== Segment start ==

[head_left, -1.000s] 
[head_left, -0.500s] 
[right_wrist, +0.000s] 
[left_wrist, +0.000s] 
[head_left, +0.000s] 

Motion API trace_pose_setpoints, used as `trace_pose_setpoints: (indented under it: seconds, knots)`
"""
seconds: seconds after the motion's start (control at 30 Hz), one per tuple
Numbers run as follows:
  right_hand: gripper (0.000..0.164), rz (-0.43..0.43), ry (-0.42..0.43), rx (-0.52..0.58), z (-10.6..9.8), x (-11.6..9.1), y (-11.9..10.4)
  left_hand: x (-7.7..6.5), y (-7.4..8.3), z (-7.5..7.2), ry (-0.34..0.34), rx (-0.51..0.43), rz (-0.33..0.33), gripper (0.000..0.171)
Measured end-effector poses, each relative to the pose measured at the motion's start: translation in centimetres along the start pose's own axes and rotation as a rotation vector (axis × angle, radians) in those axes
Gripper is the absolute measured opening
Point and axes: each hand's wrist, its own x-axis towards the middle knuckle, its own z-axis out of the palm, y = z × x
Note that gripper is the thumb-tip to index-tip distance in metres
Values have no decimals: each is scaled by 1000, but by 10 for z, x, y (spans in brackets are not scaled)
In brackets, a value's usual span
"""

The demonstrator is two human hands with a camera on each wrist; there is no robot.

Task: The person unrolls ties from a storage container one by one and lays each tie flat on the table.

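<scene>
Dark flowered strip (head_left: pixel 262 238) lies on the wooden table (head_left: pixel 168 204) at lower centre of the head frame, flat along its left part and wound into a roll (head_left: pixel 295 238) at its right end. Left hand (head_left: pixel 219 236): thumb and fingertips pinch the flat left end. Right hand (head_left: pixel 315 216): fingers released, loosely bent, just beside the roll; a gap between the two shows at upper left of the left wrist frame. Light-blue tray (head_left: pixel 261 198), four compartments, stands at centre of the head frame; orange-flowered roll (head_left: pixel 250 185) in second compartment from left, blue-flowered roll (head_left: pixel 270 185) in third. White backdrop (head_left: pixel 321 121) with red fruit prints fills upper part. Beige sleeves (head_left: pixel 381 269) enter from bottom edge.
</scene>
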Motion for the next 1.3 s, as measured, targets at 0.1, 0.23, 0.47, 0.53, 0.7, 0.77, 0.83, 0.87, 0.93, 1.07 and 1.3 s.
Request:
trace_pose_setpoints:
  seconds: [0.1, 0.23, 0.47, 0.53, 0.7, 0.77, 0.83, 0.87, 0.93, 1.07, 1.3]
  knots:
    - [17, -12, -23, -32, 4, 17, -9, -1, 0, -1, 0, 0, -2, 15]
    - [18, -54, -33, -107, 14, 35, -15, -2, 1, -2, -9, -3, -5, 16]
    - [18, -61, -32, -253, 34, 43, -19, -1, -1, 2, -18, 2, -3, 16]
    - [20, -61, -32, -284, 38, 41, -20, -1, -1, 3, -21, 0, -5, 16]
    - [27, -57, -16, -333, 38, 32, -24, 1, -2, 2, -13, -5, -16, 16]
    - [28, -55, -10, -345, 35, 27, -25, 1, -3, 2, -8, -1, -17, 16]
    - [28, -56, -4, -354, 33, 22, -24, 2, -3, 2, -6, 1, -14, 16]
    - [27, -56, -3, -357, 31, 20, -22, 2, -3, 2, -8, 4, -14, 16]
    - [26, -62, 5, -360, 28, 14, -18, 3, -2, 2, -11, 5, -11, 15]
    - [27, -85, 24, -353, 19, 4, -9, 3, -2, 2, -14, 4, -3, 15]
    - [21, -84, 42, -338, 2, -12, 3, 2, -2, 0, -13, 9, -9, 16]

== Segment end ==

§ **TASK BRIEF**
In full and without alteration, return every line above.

§ **COMPLETED TASK**
[head_left, -1.000s] 
[head_left, -0.500s] 
[right_wrist, +0.000s] 
[left_wrist, +0.000s] 
[head_left, +0.000s] 

Motion API trace_pose_setpoints, used as `trace_pose_setpoints: (indented under it: seconds, knots)`
"""
seconds: seconds after the motion's start (control at 30 Hz), one per tuple
Numbers run as follows:
  right_hand: gripper (0.000..0.164), rz (-0.43..0.43), ry (-0.42..0.43), rx (-0.52..0.58), z (-10.6..9.8), x (-11.6..9.1), y (-11.9..10.4)
  left_hand: x (-7.7..6.5), y (-7.4..8.3), z (-7.5..7.2), ry (-0.34..0.34), rx (-0.51..0.43), rz (-0.33..0.33), gripper (0.000..0.171)
Measured end-effector poses, each relative to the pose measured at the motion's start: translation in centimetres along the start pose's own axes and rotation as a rotation vector (axis × angle, radians) in those axes
Gripper is the absolute measured opening
Point and axes: each hand's wrist, its own x-axis towards the middle knuckle, its own z-axis out of the palm, y = z × x
Note that gripper is the thumb-tip to index-tip distance in metres
Values have no decimals: each is scaled by 1000, but by 10 for z, x, y (spans in brackets are not scaled)
In brackets, a value's usual span
"""

The demonstrator is two human hands with a camera on each wrist; there is no robot.

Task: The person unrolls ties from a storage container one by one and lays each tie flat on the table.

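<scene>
Dark flowered strip (head_left: pixel 262 238) lies on the wooden table (head_left: pixel 168 204) at lower centre of the head frame, flat along its left part and wound into a roll (head_left: pixel 295 238) at its right end. Left hand (head_left: pixel 219 236): thumb and fingertips pinch the flat left end. Right hand (head_left: pixel 315 216): fingers released, loosely bent, just beside the roll; a gap between the two shows at upper left of the left wrist frame. Light-blue tray (head_left: pixel 261 198), four compartments, stands at centre of the head frame; orange-flowered roll (head_left: pixel 250 185) in second compartment from left, blue-flowered roll (head_left: pixel 270 185) in third. White backdrop (head_left: pixel 321 121) with red fruit prints fills upper part. Beige sleeves (head_left: pixel 381 269) enter from bottom edge.
</scene>
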Motion for the next 1.3 s, as measured, targets at 0.1, 0.23, 0.47, 0.53, 0.7, 0.77, 0.83, 0.87, 0.93, 1.07 and 1.3 s.
Request:
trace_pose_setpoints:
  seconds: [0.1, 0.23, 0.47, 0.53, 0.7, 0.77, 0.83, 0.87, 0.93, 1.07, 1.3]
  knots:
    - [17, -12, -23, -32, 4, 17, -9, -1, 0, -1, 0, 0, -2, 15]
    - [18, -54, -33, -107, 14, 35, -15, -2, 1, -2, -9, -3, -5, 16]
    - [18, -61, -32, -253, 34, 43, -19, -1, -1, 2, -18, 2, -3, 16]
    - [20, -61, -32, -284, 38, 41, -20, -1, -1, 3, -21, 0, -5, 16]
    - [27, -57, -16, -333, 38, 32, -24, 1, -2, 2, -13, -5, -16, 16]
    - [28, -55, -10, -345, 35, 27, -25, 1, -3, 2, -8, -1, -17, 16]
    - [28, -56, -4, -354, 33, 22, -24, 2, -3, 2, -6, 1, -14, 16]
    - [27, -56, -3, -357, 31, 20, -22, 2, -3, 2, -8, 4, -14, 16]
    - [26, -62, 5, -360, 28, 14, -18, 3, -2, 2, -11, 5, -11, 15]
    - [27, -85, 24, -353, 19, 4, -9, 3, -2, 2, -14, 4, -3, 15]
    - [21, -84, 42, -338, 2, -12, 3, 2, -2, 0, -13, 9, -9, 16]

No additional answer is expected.